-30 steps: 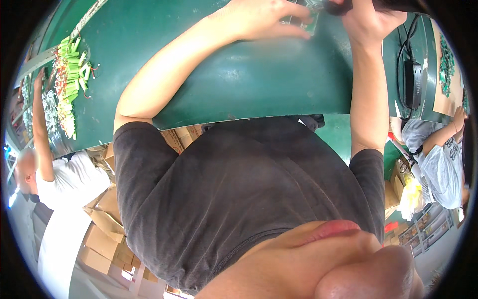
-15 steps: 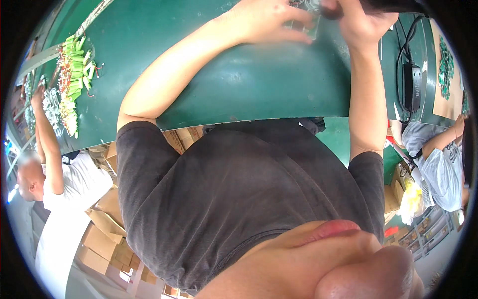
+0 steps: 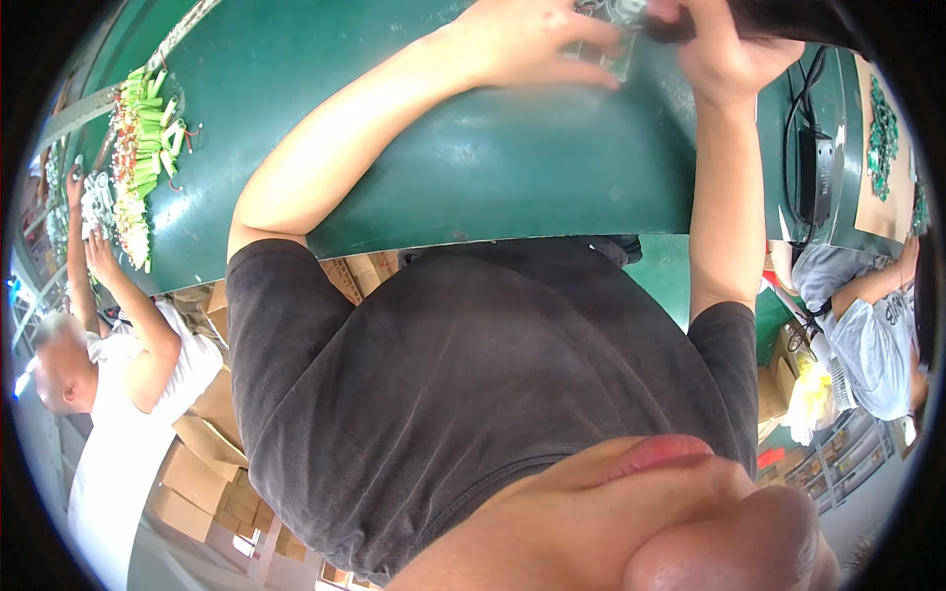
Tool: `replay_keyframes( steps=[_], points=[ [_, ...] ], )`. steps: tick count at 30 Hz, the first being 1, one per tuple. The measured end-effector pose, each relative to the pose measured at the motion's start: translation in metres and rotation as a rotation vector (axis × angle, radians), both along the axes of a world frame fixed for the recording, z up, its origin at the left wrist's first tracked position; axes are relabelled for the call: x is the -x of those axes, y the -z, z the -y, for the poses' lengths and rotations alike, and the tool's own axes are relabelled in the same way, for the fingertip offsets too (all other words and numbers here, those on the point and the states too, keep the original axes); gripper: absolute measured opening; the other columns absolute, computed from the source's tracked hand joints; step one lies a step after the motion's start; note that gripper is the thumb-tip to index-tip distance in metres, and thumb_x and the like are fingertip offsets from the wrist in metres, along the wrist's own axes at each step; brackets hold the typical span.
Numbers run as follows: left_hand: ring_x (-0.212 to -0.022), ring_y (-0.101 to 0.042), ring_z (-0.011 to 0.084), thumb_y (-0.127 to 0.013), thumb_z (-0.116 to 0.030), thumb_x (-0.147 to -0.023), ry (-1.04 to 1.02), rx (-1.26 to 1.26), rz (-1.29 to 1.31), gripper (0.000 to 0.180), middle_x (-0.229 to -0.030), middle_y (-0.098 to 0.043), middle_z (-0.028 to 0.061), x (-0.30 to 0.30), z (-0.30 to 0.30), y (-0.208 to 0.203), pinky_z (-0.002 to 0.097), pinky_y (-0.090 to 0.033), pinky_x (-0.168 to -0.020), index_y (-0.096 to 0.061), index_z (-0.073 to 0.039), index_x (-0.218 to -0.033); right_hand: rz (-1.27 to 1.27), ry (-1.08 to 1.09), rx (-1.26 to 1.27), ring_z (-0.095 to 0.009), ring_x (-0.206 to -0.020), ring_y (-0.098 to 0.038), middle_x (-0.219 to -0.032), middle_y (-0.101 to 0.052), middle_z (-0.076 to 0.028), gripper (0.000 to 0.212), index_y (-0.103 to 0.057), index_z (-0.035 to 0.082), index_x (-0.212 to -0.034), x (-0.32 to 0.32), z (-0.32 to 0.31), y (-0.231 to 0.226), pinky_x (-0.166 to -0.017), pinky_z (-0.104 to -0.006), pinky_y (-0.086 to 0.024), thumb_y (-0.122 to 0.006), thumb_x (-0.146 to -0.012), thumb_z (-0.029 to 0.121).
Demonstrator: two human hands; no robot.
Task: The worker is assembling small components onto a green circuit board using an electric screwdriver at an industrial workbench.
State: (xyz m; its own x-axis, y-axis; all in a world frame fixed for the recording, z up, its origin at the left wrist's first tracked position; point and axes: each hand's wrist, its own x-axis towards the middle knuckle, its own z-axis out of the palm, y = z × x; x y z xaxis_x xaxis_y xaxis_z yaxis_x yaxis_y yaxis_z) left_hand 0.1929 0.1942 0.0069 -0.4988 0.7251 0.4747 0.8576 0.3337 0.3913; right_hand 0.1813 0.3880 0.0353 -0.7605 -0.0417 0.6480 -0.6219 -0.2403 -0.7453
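Top centre of the frame: left hand [image 3: 512, 39] pins one small circuit board [image 3: 613, 51] flat on the green counter [image 3: 493, 148], fingers spread. Right hand [image 3: 724, 49] is clenched around one dark tool [image 3: 778, 15]. Best to keep that board pinned and the tool tip steady. Two hands, one board.

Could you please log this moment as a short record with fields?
surface: green table
left hand: fingers spread on a small green circuit board
right hand: gripping a dark tool at the board's far edge
left side: pile of green cylindrical cells
right side: black power adapter with cable
nearby: two other people at work
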Motion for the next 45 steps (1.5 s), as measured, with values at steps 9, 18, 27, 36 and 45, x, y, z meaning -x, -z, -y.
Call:
replay_keyframes(
  steps=[9, 18, 27, 36, 45],
  points=[
    [-0.129, -0.048, 0.0382, -0.081, -0.038, -0.08, 0.0, 0.005, 0.015, 0.033, -0.134, -0.051, 0.0185, 0.0, 0.0, -0.002, 0.0633, -0.035, -0.109, -0.074, -0.009, -0.094, -0.057, -0.055, 0.012, -0.012, -0.053, -0.053, -0.073, -0.057, -0.006, 0.049, -0.042, 0.0, -0.136, 0.004, 0.0, 0.006, -0.053, -0.0254, -0.045, -0.061, -0.092, -0.009],
    [-0.132, -0.045, 0.0396, -0.081, -0.04, -0.08, -0.03, 0.004, 0.011, 0.035, -0.137, -0.049, 0.0196, -0.003, 0.0, 0.003, 0.0653, -0.034, -0.11, -0.075, -0.01, -0.096, 0.125, -0.113, -0.027, -0.009, -0.055, -0.051, -0.075, -0.056, -0.005, 0.05, -0.043, 0.004, -0.129, 0.001, 0.004, 0.005, -0.051, -0.0216, -0.04, -0.068, -0.088, -0.009],
    [-0.134, -0.048, 0.0319, -0.082, -0.045, -0.081, -0.062, -0.034, -0.061, 0.031, -0.133, -0.058, 0.0083, -0.004, -0.001, 0.003, 0.0622, -0.031, -0.114, -0.074, -0.017, -0.09, -0.047, -0.006, 0.05, -0.016, -0.056, -0.054, -0.072, -0.059, -0.009, 0.043, -0.041, -0.004, -0.134, -0.003, -0.003, -0.004, -0.057, -0.037, -0.05, -0.056, -0.094, -0.013],
    [-0.12, -0.059, 0.0314, -0.083, -0.032, -0.082, -0.707, 0.04, -0.056, 0.052, -0.122, -0.068, 0.0144, 0.089, 0.146, -0.069, 0.0408, -0.046, -0.105, -0.063, -0.009, -0.123, 0.179, -0.02, -0.023, -0.01, -0.07, -0.06, -0.084, -0.061, -0.004, 0.042, -0.05, 0.002, -0.124, -0.008, 0.006, 0.009, -0.062, -0.024, -0.048, -0.071, -0.089, -0.006],
    [-0.141, -0.047, 0.0322, -0.085, -0.03, -0.078, -0.798, 0.22, 0.274, 0.082, -0.152, -0.051, 0.0189, 0.2, 0.296, -0.026, 0.0433, -0.043, -0.112, -0.049, -0.009, -0.149, 0.252, -0.207, -0.002, -0.011, -0.067, -0.061, -0.082, -0.063, -0.005, 0.037, -0.053, -0.001, -0.122, -0.005, -0.001, -0.005, -0.063, -0.0257, -0.05, -0.068, -0.088, -0.006]
  ],
)
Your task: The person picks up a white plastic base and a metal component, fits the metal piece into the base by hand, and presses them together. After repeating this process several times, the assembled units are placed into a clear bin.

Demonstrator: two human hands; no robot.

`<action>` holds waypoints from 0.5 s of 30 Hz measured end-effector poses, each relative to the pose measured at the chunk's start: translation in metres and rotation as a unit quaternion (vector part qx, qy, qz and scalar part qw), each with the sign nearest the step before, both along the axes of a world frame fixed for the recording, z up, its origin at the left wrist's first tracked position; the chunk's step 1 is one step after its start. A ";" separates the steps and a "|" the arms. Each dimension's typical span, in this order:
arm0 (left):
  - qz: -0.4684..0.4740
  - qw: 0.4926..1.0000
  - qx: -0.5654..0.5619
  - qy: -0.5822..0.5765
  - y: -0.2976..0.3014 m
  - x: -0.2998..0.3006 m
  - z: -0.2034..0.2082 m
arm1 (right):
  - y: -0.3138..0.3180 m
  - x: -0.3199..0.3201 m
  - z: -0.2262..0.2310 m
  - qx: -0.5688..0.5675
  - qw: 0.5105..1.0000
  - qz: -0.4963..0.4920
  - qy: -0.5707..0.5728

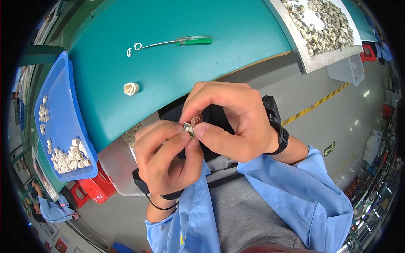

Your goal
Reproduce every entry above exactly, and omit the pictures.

Solution below
-30 steps: 
-15 steps: 
+0 steps: 
Tool: `replay_keyframes( steps=[_], points=[ [_, ...] ], )`. steps: tick count at 30 Hz, the first being 1, one per tuple. The measured end-effector pose, each relative to the pose measured at the motion's start: translation in metres and rotation as a rotation vector (axis × angle, radians), both along the axes of a world frame fixed for the recording, z up, its origin at the left wrist's first tracked position; axes are relabelled for the call: x is the -x of those axes, y the -z, z the -y, for the poses' lengths and rotations alike, and the tool's own axes are relabelled in the same way, for the fingertip offsets too (all other words and numbers here, those on the point and the states too, keep the original axes); gripper: absolute measured opening; the other columns absolute, computed from the source's tracked hand joints; step one lies a step after the motion's start; note that gripper is the thumb-tip to index-tip distance in metres, and thumb_x and the like are fingertip offsets from the wrist in metres, along the wrist's own axes at each step; brackets hold the typical span.
Numbers run as follows: left_hand: ring_x (-0.212 to -0.022), ring_y (-0.101 to 0.042), ring_z (-0.011 to 0.084), thumb_y (-0.127 to 0.013), thumb_z (-0.116 to 0.030), thumb_x (-0.147 to -0.023), ry (-1.04 to 1.02), rx (-1.26 to 1.26), rz (-1.29 to 1.31), gripper (0.000 to 0.180), middle_x (-0.229 to -0.030), middle_y (-0.098 to 0.043), middle_z (-0.028 to 0.061), x (-0.30 to 0.30), z (-0.30 to 0.30), y (-0.208 to 0.203), pinky_z (-0.002 to 0.097), pinky_y (-0.090 to 0.033), pinky_x (-0.168 to -0.020), index_y (-0.096 to 0.061), index_z (-0.073 to 0.039), index_x (-0.218 to -0.033); right_hand: rz (-1.27 to 1.27), ry (-1.08 to 1.09), rx (-1.26 to 1.27), ring_z (-0.095 to 0.009), ring_x (-0.206 to -0.020), ring_y (-0.098 to 0.038), middle_x (-0.219 to -0.032), middle_y (-0.101 to 0.052), middle_z (-0.076 to 0.028), gripper (0.000 to 0.212), index_y (-0.103 to 0.057), index_z (-0.035 to 0.082), index_x (-0.212 to -0.034), x (-0.32 to 0.32), z (-0.32 to 0.31), y (-0.231 to 0.226), pinky_x (-0.166 to -0.017), pinky_z (-0.104 to -0.006), pinky_y (-0.086 to 0.024), thumb_y (-0.122 to 0.006), thumb_x (-0.146 to -0.012), thumb_z (-0.029 to 0.121).
Demonstrator: two human hands; no robot.
Task: The worker is assembling small components onto a green circuit board using an electric screwdriver at an industrial workbench.
State: (xyz m; its own x-axis, y-axis; all in a world frame fixed for the recording, z up, its origin at the left wrist's first tracked position; point and axes: each hand's wrist, its own x-axis towards the middle knuckle, its own z-axis out of the palm, y = z × x; x y z xaxis_x xaxis_y xaxis_z yaxis_x yaxis_y yaxis_z) left_hand 0.1929 0.1942 0.0069 -0.4988 0.7251 0.4747 0.8576 0.3337 0.3913; right_hand 0.1813 0.3880 0.0353 -0.7605 -0.0417 0.6480 -0.6219 -0.2403 -0.7453
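Top centre of the frame: left hand [image 3: 512, 39] pins one small circuit board [image 3: 613, 51] flat on the green counter [image 3: 493, 148], fingers spread. Right hand [image 3: 724, 49] is clenched around one dark tool [image 3: 778, 15]. Best to keep that board pinned and the tool tip steady. Two hands, one board.

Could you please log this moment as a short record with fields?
surface: green table
left hand: fingers spread on a small green circuit board
right hand: gripping a dark tool at the board's far edge
left side: pile of green cylindrical cells
right side: black power adapter with cable
nearby: two other people at work
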Motion for the next 45 steps (1.5 s), as measured, with values at steps 9, 18, 27, 36 and 45, x, y, z meaning -x, -z, -y.
Call:
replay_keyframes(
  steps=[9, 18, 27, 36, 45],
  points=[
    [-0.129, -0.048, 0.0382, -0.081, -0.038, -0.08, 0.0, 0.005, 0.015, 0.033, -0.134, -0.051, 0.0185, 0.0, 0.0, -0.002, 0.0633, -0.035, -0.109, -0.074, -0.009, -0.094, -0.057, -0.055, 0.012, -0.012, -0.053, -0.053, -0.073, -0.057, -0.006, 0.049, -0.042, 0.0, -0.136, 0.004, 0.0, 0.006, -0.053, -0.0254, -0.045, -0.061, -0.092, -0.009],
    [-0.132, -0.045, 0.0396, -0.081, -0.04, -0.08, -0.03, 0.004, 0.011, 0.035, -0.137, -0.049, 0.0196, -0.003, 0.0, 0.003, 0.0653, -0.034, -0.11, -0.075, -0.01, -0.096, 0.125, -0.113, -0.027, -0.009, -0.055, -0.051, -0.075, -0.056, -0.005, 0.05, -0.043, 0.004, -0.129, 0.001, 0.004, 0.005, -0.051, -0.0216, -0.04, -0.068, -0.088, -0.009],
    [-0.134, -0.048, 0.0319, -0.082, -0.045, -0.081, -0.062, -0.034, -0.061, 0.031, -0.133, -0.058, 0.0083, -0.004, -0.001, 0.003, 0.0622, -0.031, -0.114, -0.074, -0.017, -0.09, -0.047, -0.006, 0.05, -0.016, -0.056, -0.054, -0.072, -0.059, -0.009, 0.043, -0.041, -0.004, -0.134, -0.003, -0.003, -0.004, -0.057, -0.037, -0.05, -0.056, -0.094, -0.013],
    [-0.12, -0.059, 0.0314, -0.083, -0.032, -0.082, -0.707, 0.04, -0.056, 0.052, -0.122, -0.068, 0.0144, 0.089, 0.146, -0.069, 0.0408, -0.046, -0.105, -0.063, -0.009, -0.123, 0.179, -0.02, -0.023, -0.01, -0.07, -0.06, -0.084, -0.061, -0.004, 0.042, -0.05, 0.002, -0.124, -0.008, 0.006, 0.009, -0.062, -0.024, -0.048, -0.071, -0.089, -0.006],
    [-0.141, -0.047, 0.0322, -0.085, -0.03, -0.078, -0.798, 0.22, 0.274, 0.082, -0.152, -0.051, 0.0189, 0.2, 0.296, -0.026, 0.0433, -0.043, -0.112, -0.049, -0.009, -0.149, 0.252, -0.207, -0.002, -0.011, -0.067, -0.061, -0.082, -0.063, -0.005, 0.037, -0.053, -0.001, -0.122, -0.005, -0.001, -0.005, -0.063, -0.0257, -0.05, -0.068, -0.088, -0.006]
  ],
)
Your task: The person picks up a white plastic base and a metal component, fits the metal piece into the base by hand, and presses them together. After repeating this process several times, the assembled units are placed into a clear bin.

Demonstrator: two human hands; no robot.

`<action>` holds waypoints from 0.5 s of 30 Hz measured end-effector poses, each relative to the pose measured at the chunk's start: translation in metres and rotation as a unit quaternion (vector part qx, qy, qz and scalar part qw), each with the sign nearest the step before, both along the axes of a world frame fixed for the recording, z up, its origin at the left wrist's first tracked position; the chunk's step 1 is one step after its start. A ";" separates the steps and a "|" the arms. Each dimension's typical span, in this order:
arm0 (left):
  - qz: -0.4684..0.4740
  - qw: 0.4926..1.0000
  - qx: -0.5654..0.5619
  - qy: -0.5822..0.5765
  - y: -0.2976..0.3014 m
  - x: -0.2998..0.3006 m
  - z: -0.2034..0.2082 m
arm1 (right):
  - y: -0.3138..0.3180 m
  - x: -0.3199..0.3201 m
  - z: -0.2262..0.2310 m
  - qx: -0.5688..0.5675
  - qw: 0.5105..1.0000
  - qz: -0.4963..0.4920
  - qy: -0.5707..0.5728

The exercise calls for nothing further.